Rocket AI and the next generation of AV software
The annual Conference on Artificial Intelligence and Neural Information Processing Systems (NIPS) was held in Barcelona on 5–10 December 2016. This is, most likely, one of the two most important conferences in the AI field. This year, 5,680 AI experts attended the conference (the second of these large conferences is known as ICML).
This is not the first year that Kaspersky Lab is taking part in the conference – it is paramount for our experts to be well informed on the most up-to-date approaches to machine learning. This time, there were five Kaspersky Lab employees at NIPS, each from a different department and each working with machine learning implementation in order to protect users from cyberthreats.
However, my intent is to tell you not about the benefit of attending the conference but about an amusing incident that was devised and put into action by AI luminaries.
Rocket AI is the Next Generation of Applied AI
This story was covered in detail by Medium, and I shall only briefly relate the essence of the matter.
Right as the conference was happening, the www.rocketai.org website was created with this bubble on the main page (see picture below):
Please note that this is not just AI, but the next generation of AI. The idea of the product is described below.
The Temporally Recurrent Optimal Learning™ approach (abbreviated as “TROL(L)”), which was not yet known to science, was actively promoted on Twitter by conference participants. Within several hours, this resulted in five large companies contacting the project’s authors with investment offers. The value of the “project” was estimated at tens of millions of dollars.

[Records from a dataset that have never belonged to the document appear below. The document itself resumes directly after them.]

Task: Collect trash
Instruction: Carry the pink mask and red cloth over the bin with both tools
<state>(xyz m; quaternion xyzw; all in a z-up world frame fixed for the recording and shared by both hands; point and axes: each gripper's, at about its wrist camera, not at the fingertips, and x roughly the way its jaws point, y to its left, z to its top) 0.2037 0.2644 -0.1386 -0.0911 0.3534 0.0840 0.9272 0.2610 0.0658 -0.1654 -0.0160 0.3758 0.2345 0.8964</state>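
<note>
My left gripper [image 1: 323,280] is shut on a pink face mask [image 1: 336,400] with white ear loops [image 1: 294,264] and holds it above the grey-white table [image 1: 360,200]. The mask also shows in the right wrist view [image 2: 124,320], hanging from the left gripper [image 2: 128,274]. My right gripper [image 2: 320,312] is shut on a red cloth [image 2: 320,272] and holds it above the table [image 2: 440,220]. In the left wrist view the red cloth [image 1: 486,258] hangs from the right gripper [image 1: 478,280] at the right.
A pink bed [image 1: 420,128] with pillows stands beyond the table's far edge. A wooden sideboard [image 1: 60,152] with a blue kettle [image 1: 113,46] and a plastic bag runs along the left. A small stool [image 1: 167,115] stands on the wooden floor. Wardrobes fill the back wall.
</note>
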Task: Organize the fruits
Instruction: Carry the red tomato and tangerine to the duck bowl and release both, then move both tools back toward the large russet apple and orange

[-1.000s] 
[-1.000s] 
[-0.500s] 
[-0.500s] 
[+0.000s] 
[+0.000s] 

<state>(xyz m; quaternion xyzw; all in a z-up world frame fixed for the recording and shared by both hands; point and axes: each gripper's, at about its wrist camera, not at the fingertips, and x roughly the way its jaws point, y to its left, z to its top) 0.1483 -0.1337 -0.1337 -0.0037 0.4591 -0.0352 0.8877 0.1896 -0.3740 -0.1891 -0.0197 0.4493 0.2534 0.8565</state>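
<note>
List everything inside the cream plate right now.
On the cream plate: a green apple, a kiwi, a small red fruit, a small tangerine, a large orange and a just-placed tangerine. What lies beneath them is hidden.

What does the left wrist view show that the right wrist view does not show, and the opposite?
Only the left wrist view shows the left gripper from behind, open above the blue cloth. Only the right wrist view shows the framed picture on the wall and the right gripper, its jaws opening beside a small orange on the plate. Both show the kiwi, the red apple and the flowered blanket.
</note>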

Now, it’s time to lay the cards on the table: the Rocket AI project was created by experts in machine learning as a prank whose goal was to draw attention to the issue that was put perfectly into words by an author at Medium.com: “Artificial Intelligence has become the most hyped sector of technology. With national press reporting on its dramatic potential, large corporations and investors are desperately trying to break into this field. Many start-ups go to great lengths to emphasize their use of “machine learning” in their pitches, however trivial it may seem. The tech press celebrates companies with no products, that contribute no new technology, and at overly-inflated cost.”
“Clever teams are exploiting the obscurity and cachet of this field to raise more money, knowing that investors and the press have little understanding of how machine learning works in practice,” the author added.
An Anti-Virus of the Very Next Generation
It may seem that the outcome of the prank brought out nothing new: investors feel weakness for everything they hear about. Investment bubbles have existed and will continue to exist. Just our generation saw the advent of dotcoms, biometrics, and bitcoins. We have AI now, and I am sure that 2017 will give us something new as well.
Yet, after I had taken a peek at data-security start-ups, which are springing up like mushrooms after a rain and which claim that they employ the “very real” AI (of the very next generation), an amusing idea crossed my mind.
What would happen if we did the same thing that the respected AI experts did? We could come to agreements with other representatives in the cybersecurity area (I would like to point out the principle of “coopetition”, which combines market competition and cooperation in the areas of inspection and user protection) and create a joint project. Meet Rocket AV.
If respected IT experts were to advertise it all over their Twitter accounts, then — who knows? — maybe we could attract tens of millions of dollars’ worth of investments.
But no, it’d probably be better for us to continue doing what we are best at: protecting users from cyberthreats. This is the essence of True CyberSecurity.